Peter Corbishley digests some recent Korean history lectures at SOAS and the KCC, and a recent book by Alexis Dudden
My introduction to the nasty side of Korean history over March and April of this year began with a heartwarming UK personal interest story from 1908. At the Korean Cultural Centre 10th March, Patrick Cockburn of The Independent (right) told us about his grandfather. His title was “Henry’s war: One man’s fight against rendition”, Henry being Henry Cockburn, a career diplomat who lost his career opposing the Japanese in 1908. The story has also been told by Chang, Chin-Sok in 19871 but here are some more accessible websites: Counterpunch | Korea.net | Independent.
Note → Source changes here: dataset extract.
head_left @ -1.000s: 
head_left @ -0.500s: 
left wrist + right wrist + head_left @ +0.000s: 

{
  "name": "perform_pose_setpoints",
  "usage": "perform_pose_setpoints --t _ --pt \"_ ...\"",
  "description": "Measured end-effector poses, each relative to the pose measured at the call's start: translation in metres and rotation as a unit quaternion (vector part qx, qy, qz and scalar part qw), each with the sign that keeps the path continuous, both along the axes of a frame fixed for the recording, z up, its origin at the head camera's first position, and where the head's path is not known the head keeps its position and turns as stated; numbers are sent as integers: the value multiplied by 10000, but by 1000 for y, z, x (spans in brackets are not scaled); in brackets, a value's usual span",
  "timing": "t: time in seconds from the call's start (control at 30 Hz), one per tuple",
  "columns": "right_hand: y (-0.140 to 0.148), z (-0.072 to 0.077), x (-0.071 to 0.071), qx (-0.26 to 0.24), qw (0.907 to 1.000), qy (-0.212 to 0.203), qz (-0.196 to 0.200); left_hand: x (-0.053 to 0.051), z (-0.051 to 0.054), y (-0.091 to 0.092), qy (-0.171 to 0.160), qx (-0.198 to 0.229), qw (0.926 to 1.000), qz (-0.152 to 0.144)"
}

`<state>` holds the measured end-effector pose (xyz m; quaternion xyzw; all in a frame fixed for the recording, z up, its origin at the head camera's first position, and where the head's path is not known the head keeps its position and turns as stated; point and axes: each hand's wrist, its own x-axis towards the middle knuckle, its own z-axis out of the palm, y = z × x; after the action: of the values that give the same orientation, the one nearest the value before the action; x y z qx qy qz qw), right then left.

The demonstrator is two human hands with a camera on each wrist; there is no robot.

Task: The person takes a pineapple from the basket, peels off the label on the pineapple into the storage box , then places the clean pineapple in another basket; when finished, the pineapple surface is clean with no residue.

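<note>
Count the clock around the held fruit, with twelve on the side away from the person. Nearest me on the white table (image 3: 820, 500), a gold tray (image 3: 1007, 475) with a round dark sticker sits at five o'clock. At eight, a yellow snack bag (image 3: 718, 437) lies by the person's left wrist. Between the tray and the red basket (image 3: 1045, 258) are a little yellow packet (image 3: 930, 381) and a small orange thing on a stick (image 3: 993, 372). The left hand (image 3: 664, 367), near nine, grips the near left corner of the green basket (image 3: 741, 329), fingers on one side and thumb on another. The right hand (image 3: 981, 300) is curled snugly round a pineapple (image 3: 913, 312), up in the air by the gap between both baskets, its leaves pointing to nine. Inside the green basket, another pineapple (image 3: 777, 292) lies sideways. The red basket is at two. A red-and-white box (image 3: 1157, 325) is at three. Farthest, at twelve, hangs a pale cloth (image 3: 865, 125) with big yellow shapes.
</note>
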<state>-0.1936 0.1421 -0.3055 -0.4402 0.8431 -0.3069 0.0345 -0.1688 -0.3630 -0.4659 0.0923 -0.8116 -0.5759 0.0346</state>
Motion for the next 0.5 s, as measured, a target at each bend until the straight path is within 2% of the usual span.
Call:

If this talk was the first event in my recent encounter with Korean history the last was over the Easter weekend and was my reading of “Troubled apologies among Japan, Korea, and the Unites States” by Alexis Dudden of the University of Connecticut which outlines the complex international status of present day South Korea as it has developed from around 1908 onwards. The cover of the book shows a picture of an apple with a bite taken out of it, and in Korean the word for apple and the word apology sound the same. The message of the book seems to be that apologies between the countries mentioned are somewhat of a forbidden fruit.
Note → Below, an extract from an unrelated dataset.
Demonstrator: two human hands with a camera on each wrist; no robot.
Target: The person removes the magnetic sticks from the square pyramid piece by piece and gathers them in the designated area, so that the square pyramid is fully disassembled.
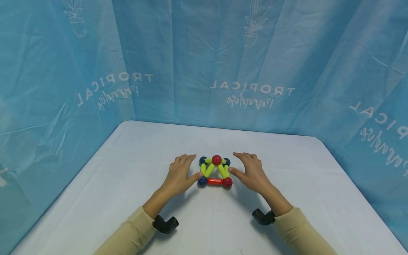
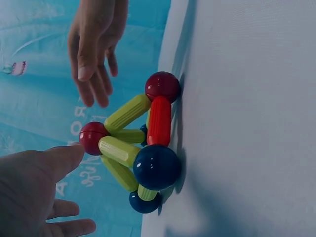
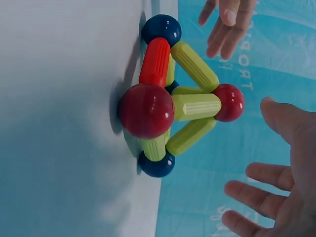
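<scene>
Two released hands, my left hand (image 1: 182,174) and my right hand (image 1: 251,173), flank the ball-and-rod pyramid (image 1: 209,170) on the white table (image 1: 134,177); its red top ball (image 1: 216,160) partly hides the rear yellow rod (image 1: 208,160), and blue curtains (image 1: 191,53) hang beyond.

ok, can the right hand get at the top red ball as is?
Likely yes: the right hand is open near the top red ball, with nothing visible between them in its wrist view.

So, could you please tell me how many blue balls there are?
3: in the head view, a front-left ball, a back-left ball and a back-right ball.
</scene>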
What highlights the present precarious status of Korea as a whole is the casual and bureaucratic way in which the boundary between North and South Korea was established by USA administrators in 1945, taking 30 minutes to do so and without consultation with Koreans. In the same period the USA refused to deal with Dokdo; and so on and so on. Read the book. In fact the present situation of South (but also North) Korea is well understood in terms of the growth of both Japanese and American Imperialism. But it also seems that the continuing decline of the Chosun dynasty in the 20th Century left Korea (the whole of Korea that is) without a nationalist ideology capable of asserting the rights of Korea against control by firsly Japan and then the USA. If the original American decision on the 38th parallel took only 30 minutes, Korea’s historic interstitial position caught between other powers is bloodily underlined by the fact that it then took 3 years of total war to confirm that decision, and establish another hermit kingdom only this time behind the most militarized corridor in the world.
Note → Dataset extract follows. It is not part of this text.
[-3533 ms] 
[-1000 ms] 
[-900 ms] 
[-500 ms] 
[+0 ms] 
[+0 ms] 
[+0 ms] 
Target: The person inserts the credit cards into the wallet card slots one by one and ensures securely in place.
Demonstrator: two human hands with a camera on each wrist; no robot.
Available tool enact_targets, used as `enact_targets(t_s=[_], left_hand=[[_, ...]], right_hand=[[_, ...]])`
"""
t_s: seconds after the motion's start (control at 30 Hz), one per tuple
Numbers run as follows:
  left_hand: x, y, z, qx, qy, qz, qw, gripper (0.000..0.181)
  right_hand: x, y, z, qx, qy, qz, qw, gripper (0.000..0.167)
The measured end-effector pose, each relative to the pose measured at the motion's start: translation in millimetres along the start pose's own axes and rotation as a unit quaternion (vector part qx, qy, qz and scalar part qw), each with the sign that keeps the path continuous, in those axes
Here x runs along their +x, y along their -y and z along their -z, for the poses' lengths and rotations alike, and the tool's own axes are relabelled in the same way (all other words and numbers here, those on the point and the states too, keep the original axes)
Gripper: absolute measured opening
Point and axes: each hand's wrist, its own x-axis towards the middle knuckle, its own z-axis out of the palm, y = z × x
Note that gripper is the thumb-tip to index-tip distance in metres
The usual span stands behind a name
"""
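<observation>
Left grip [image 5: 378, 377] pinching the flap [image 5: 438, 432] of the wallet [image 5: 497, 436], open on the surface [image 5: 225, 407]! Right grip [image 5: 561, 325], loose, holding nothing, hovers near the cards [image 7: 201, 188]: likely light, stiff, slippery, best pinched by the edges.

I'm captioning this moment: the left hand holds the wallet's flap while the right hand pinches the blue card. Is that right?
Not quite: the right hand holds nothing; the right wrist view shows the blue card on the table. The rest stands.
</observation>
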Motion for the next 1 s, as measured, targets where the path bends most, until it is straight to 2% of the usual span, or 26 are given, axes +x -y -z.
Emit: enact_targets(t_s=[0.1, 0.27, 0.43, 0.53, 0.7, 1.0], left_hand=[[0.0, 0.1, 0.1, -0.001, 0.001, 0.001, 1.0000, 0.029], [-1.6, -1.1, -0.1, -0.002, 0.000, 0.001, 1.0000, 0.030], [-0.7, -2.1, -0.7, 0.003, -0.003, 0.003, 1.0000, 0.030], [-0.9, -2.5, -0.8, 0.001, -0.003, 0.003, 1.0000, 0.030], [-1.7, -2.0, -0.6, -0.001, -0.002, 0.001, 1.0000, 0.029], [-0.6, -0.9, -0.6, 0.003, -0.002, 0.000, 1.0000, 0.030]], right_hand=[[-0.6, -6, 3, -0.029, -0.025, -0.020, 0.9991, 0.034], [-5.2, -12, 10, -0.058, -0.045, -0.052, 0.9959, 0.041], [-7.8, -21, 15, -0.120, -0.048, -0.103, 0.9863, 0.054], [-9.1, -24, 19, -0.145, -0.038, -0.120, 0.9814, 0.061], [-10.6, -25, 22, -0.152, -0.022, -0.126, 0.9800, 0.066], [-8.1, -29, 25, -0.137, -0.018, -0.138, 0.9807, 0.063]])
The precarious existence of the latter stages previous hermit kingdom was revealed to the world by the casual assignment of Korea to the Japanese at the beginning of the 20th century. The weaknesses however is not merely of recent origin, at least if we are to believe Professor Nam-lin Hur (right), from the University of British Columbia, talking at SOAS on the 19th of March on the seemly recondite topic of “Military Duty in late sixteenth century Choson Korea : a system for everything but defense?” The questions after this lecture brought out, at least for me, how Choson Korea lacked sufficient centralised political authority to raise troops to fight Japan after the invasion of 1592. There had been some minor resistance by independent armed groups up till 1593 but then the ‘righteous armies’ were banned, but not to be replaced by any state army of a size commensurate with the overall population and able to fight the Japanese. Wikipedia provides an overall summary of the continuing place of righteous armies in Korean history but the continuing resurgence of irregular forces in Korean history underlines the ongoing political weakness of the Chosun dynasty, after its initial political and cultural successes in the 14th and 15th centuries. As Dudden points out even the Righteous Army of 1907, apart from Heo Wi, did not have enough sense of national unity to claim that their war against the Japanese was valid under international law.
In another lecture at SOAS a week later, Dr Howard Reid (West Park Pictures Ltd) presented his ongoing work on a TV documentary on the rebuilding and the re-siting of the “Arch of Enlightenment” or the Gwanghwamun gate in the centre of Seoul. This original stood as a ‘liminal’ border between the Gyeongbok Palace and the rest of Seoul, and was built at the start of the Choson dynasty. The gate itself was first destroyed during the Japanese invasion on 1592, and depending on who you listen to, not by the Japanese but by the slaves who made up some 30-40% of the population throughout the Choson dysnasty, and whose records of enslavement may well have been kept in the gate. (My other Easter reading on Japanese Castles in Korea 1592-98 by Stephen Turnbull 2007 definitely puts it down to the slaves and not the Japanese). The gate was left in ruins, along with the specially ‘sacred’ Gyeongbok palace, until re-built by the Dowager Queen Mother 1865. And then in 1928, this time definitely, the Japanese deliberately re-built it geomantically off-key and in the wrong alignment between palace and main street Seoul. Then the North Koreans destroyed this re-creation, only for another politically significant rebuild to take place in the 1960’s by Park Chung Hee. [According to Dudden Park Chung Hee may well soon after have been in the pay of the Japanese in lieu of Japanese reparations to ordinary Koreans cf p94-5]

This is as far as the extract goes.